Thermal modeling for 2.5D/3D heterogeneous multi-die architectures faces a fundamental trade-off between accuracy and computational efficiency. Method: This paper proposes the first hierarchical, multi-fidelity thermal modeling framework tailored for die-integrated systems. It synergistically integrates reduced-order modeling (ROM), graph neural network–driven spatial feature extraction, physics-constrained fidelity-aware interpolation, and an adaptive switching mechanism to enable seamless, cross-scale (architecture-to-package) and cross-phase modeling. Results: Evaluated on 2.5D systems with 16/36/64 dies and a 3D system with 16×3 dies, the framework reduces thermal simulation time from days to milliseconds—achieving >10⁵× speedup—while maintaining a mean absolute error of only 1.2% (<1.5%). This enables efficient design-space exploration and real-time thermal management in complex heterogeneous integration scenarios.
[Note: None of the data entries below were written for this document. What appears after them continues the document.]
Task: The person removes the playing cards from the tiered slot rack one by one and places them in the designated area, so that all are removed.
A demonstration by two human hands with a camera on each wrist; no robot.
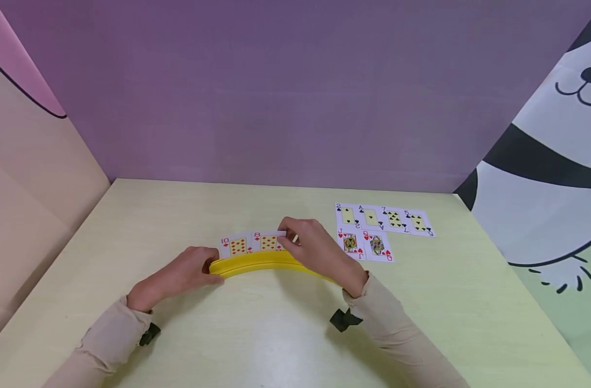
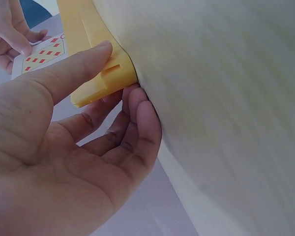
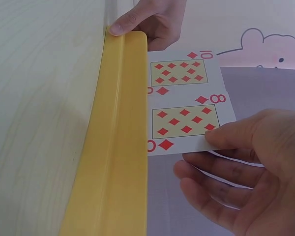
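Note:
A curved yellow card holder (image 1: 256, 262) stands on the pale table. Its left end is gripped by my left hand (image 1: 186, 271), with the thumb (image 2: 91, 61) on the near face and the fingers curled behind and beneath it. Two playing cards rise side by side from the holder's slot: the ten of diamonds (image 3: 179, 73) toward the left hand and the eight of diamonds (image 3: 187, 123) beside it. My right hand (image 1: 317, 250) pinches the free outer corner of the eight between thumb and fingers. The lower edges of both cards are hidden in the holder.
To the right lie several face-up cards in two rows: black cards (image 1: 394, 219) at the back, and a red jack (image 1: 350, 243) and red queen (image 1: 377, 246) in front. A purple wall (image 1: 286, 108) closes the back; a panda-printed panel (image 1: 538, 156) stands at right.

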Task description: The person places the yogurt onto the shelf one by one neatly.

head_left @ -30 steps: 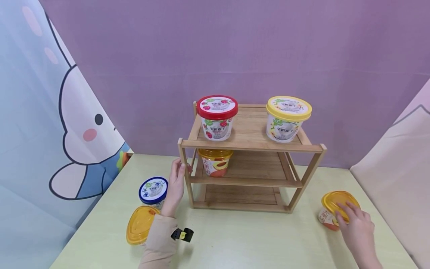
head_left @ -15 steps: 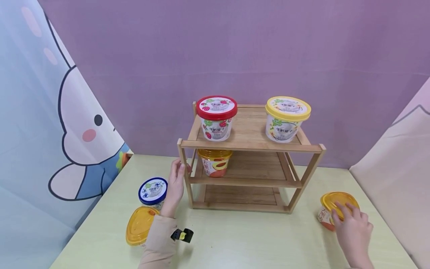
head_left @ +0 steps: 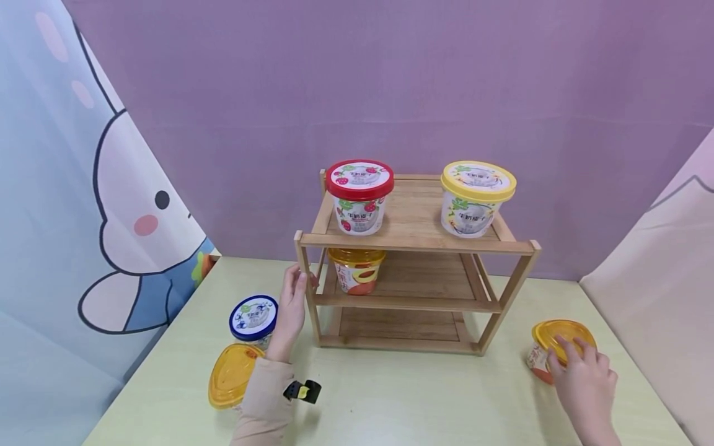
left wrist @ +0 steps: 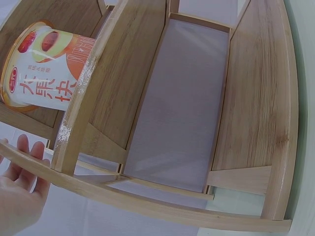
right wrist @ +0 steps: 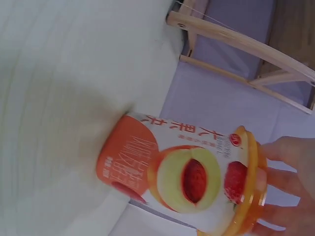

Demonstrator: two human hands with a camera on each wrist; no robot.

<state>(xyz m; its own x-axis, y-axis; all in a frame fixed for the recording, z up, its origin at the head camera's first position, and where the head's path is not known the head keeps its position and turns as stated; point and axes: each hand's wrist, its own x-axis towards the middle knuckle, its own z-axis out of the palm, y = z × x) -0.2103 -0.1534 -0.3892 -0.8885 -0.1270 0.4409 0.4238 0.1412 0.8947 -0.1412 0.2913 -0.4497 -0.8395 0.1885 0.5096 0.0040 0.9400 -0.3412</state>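
Observation:
In the head view, my left hand (head_left: 290,306) holds the left front post of a wooden three-tier rack (head_left: 413,243), its fingertips showing past the post in the left wrist view. My right hand (head_left: 587,387) grips the orange lid of a fruit yogurt cup (head_left: 538,362) at the right; the right wrist view shows the fingers (right wrist: 281,182) at the lid and the cup's base close to the table. A matching cup (head_left: 357,272) stands at the left of the middle tier. A red-lidded tub (head_left: 360,214) and a yellow-lidded tub (head_left: 468,214) stand on the top tier.
Left of the rack, a blue-lidded tub (head_left: 252,317) and another orange-lidded cup (head_left: 231,378) stand on the pale table (head_left: 413,402), partly hidden by my left arm. Behind the rack hangs a purple cloth (head_left: 390,80), with a cartoon-printed curtain (head_left: 50,186) at the left.
My right hand has shifted slightly left over the lid, its thumb now at the lid's near left edge. The left hand, the rack and the other tubs stay put.

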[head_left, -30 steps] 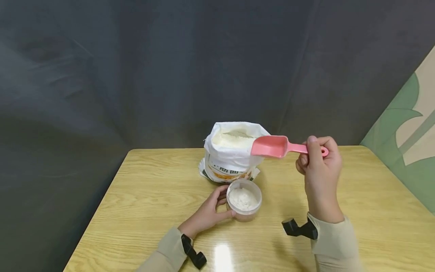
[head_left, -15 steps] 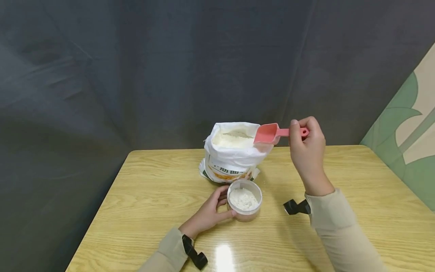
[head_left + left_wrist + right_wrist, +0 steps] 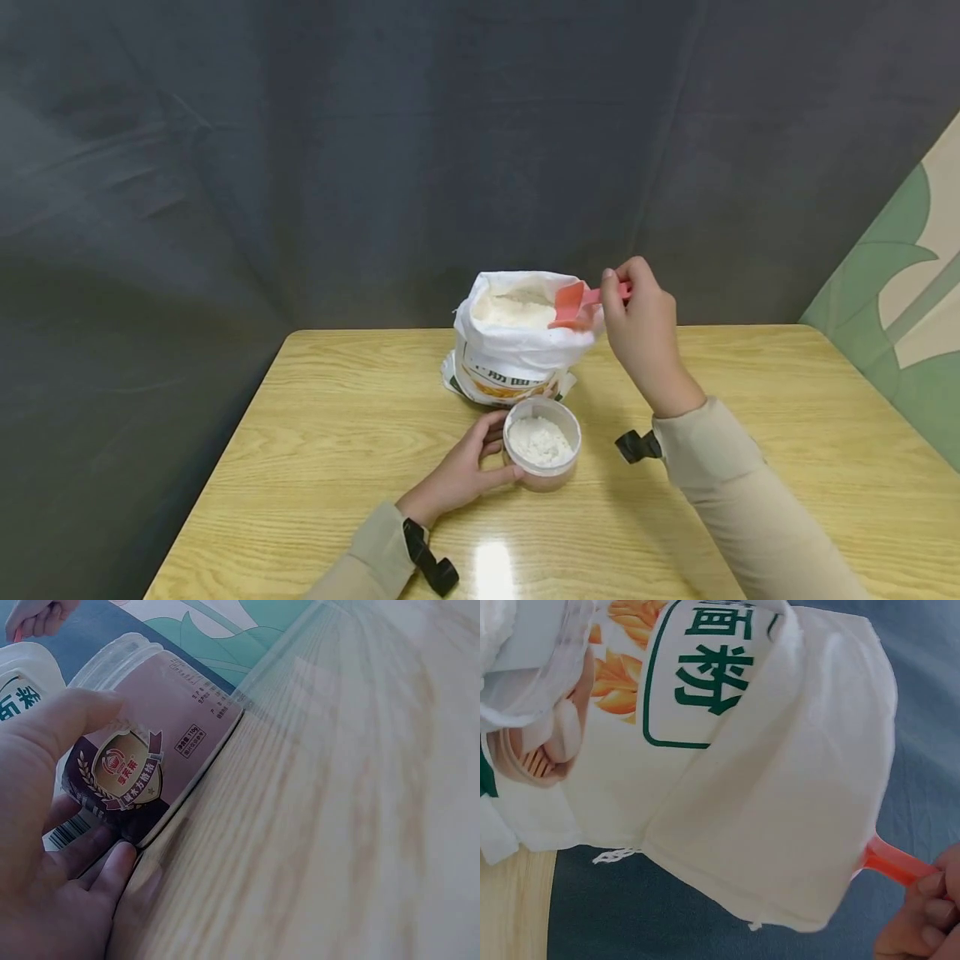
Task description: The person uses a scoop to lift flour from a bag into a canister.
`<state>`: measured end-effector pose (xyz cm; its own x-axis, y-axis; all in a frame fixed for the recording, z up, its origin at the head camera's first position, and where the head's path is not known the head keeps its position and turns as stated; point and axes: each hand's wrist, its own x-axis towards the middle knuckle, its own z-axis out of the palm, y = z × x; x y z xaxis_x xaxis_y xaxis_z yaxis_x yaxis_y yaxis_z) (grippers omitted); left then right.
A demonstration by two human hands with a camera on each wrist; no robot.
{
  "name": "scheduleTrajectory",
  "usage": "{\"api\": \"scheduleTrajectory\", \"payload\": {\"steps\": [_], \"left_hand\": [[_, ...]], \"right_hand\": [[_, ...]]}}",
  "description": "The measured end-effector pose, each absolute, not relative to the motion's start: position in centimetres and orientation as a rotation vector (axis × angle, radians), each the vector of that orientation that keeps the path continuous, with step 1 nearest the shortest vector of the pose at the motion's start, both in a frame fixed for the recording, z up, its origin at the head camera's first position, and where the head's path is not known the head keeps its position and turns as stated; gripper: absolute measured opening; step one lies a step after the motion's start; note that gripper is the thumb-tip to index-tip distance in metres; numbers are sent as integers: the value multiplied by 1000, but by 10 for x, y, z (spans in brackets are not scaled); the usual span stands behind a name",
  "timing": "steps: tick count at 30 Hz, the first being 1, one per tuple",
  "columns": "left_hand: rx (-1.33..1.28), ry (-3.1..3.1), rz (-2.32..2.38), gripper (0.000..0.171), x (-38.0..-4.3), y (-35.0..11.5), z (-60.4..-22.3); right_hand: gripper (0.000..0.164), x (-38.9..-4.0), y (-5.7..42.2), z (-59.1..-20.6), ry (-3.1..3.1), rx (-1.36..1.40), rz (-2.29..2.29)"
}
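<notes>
My right hand (image 3: 643,337) pinches the handle of a pink scoop (image 3: 572,305). The scoop's blade dips into the mouth of a white flour bag (image 3: 517,343), close to its right rim. In the right wrist view only the scoop's handle (image 3: 892,859) shows; the bag's cloth hides the blade. With thumb and fingers around its side, my left hand (image 3: 467,473) holds a clear round jar (image 3: 544,482) upright on the table. White flour (image 3: 538,442) lies inside the jar. A purple label (image 3: 180,705) covers the jar's wall in the left wrist view.
Both jar and bag stand on a wooden table (image 3: 330,425), the bag just behind the jar. A dark cloth (image 3: 420,150) hangs past the table's far edge. Green and beige patterned fabric (image 3: 885,258) slopes along the right side.
My right hand has moved left and up, taking the scoop from in front of the bag's right side into its mouth. My left hand and the jar have stayed in place.
</notes>
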<state>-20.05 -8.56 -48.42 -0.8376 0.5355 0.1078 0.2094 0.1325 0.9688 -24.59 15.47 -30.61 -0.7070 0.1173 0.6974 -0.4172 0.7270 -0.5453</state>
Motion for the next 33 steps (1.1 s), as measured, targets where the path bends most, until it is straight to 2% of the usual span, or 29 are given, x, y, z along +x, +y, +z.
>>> {"api": "scheduleTrajectory", "payload": {"steps": [16,33], "left_hand": [[752,2155,1716,72,-201,-87,-483],[736,2150,1750,71,-202,-91,-487]], "right_hand": [[22,-273,131,-304,-2537,258,969],[25,-283,112,-295,-2647,303,1170]]}}
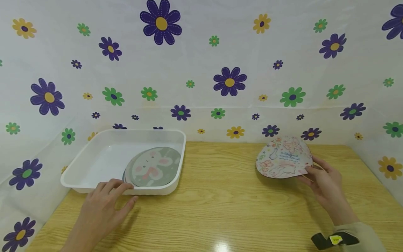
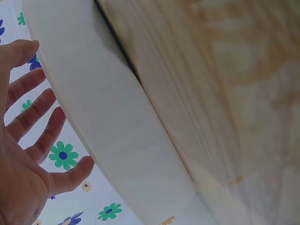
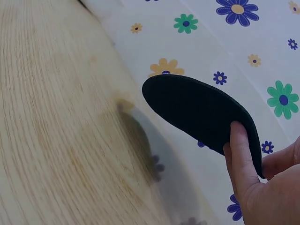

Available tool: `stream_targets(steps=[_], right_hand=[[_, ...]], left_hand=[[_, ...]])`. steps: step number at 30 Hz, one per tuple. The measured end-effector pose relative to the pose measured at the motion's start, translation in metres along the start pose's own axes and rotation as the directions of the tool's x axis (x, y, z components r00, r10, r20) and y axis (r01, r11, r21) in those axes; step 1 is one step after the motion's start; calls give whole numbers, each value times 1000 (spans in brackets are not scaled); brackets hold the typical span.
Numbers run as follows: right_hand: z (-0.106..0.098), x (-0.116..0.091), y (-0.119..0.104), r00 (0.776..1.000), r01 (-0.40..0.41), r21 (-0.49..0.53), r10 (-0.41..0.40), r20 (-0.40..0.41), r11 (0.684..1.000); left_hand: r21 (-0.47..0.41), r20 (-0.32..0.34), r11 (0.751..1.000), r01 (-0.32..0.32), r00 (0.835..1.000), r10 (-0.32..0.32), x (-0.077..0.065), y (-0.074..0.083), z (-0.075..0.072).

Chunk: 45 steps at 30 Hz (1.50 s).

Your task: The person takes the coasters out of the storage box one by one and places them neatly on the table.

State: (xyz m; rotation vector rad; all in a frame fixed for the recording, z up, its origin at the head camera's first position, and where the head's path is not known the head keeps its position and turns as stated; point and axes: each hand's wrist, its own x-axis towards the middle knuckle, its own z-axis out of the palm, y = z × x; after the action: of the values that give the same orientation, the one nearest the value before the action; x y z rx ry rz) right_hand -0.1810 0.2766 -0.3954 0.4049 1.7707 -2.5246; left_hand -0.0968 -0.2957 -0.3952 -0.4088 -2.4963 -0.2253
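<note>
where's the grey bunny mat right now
In the head view's left half, the grey bunny mat sits in the right half of the white tray, beyond and right of the left hand.

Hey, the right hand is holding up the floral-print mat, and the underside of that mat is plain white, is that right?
Not quite: the underside of the floral-print mat is nearly black, not white, as the right wrist view shows. The right hand is indeed holding the mat up.

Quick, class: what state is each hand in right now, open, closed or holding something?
Left hand: open, touching the near rim of the tray.
Right hand: holding a mat by its edge.
</note>
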Motion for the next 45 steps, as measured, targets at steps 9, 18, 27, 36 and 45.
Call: stream_targets(steps=[9,18,27,36,45], right_hand=[[-10,3,0,1000,3,35,-2,-29,999],[-18,4,-1,1000,2,95,1,-29,995],[-26,5,-3,996,-30,142,42,-81,989],[-37,9,-3,996,15,224,5,-86,974],[-43,11,-8,998,25,232,-9,-69,972]], left_hand=[[-2,-1,1000,5,1000,-5,-1,0,0],[-3,10,1000,17,1000,-17,-2,-1,-1],[-8,2,1000,9,1000,-9,-1,-1,0],[-11,-4,1000,0,1000,-1,0,-1,0],[-9,7,1000,9,1000,-9,0,-1,0]])
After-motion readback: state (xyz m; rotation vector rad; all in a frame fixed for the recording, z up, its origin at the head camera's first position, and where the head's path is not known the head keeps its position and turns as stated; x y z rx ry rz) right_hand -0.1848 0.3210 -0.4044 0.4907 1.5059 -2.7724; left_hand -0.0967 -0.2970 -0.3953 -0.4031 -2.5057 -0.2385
Rapidly evolving artificial intelligence and machine learning applications require ever-increasing computational capabilities, while monolithic 2D design technologies approach their limits. Heterogeneous integration of smaller chiplets using a 2.5D silicon interposer and 3D packaging has emerged as a promising paradigm to address this limit and meet performance demands. These approaches offer a significant cost reduction and higher manufacturing yield than monolithic 2D integrated circuits. However, the compact arrangement and high compute density exacerbate the thermal management challenges, potentially compromising performance. Addressing these thermal modeling challenges is critical, especially as system sizes grow and different design stages require varying levels of accuracy and speed. Since no single thermal modeling technique meets all these needs, this paper introduces MFIT, a range of multi-fidelity thermal models that effectively balance accuracy and speed. These multi-fidelity models can enable efficient design space exploration and runtime thermal management. Our extensive testing on systems with 16, 36, and 64 2.5D integrated chiplets and 16x3 3D integrated chiplets demonstrates that these models can reduce execution times from days to mere seconds and milliseconds with negligible loss in accuracy.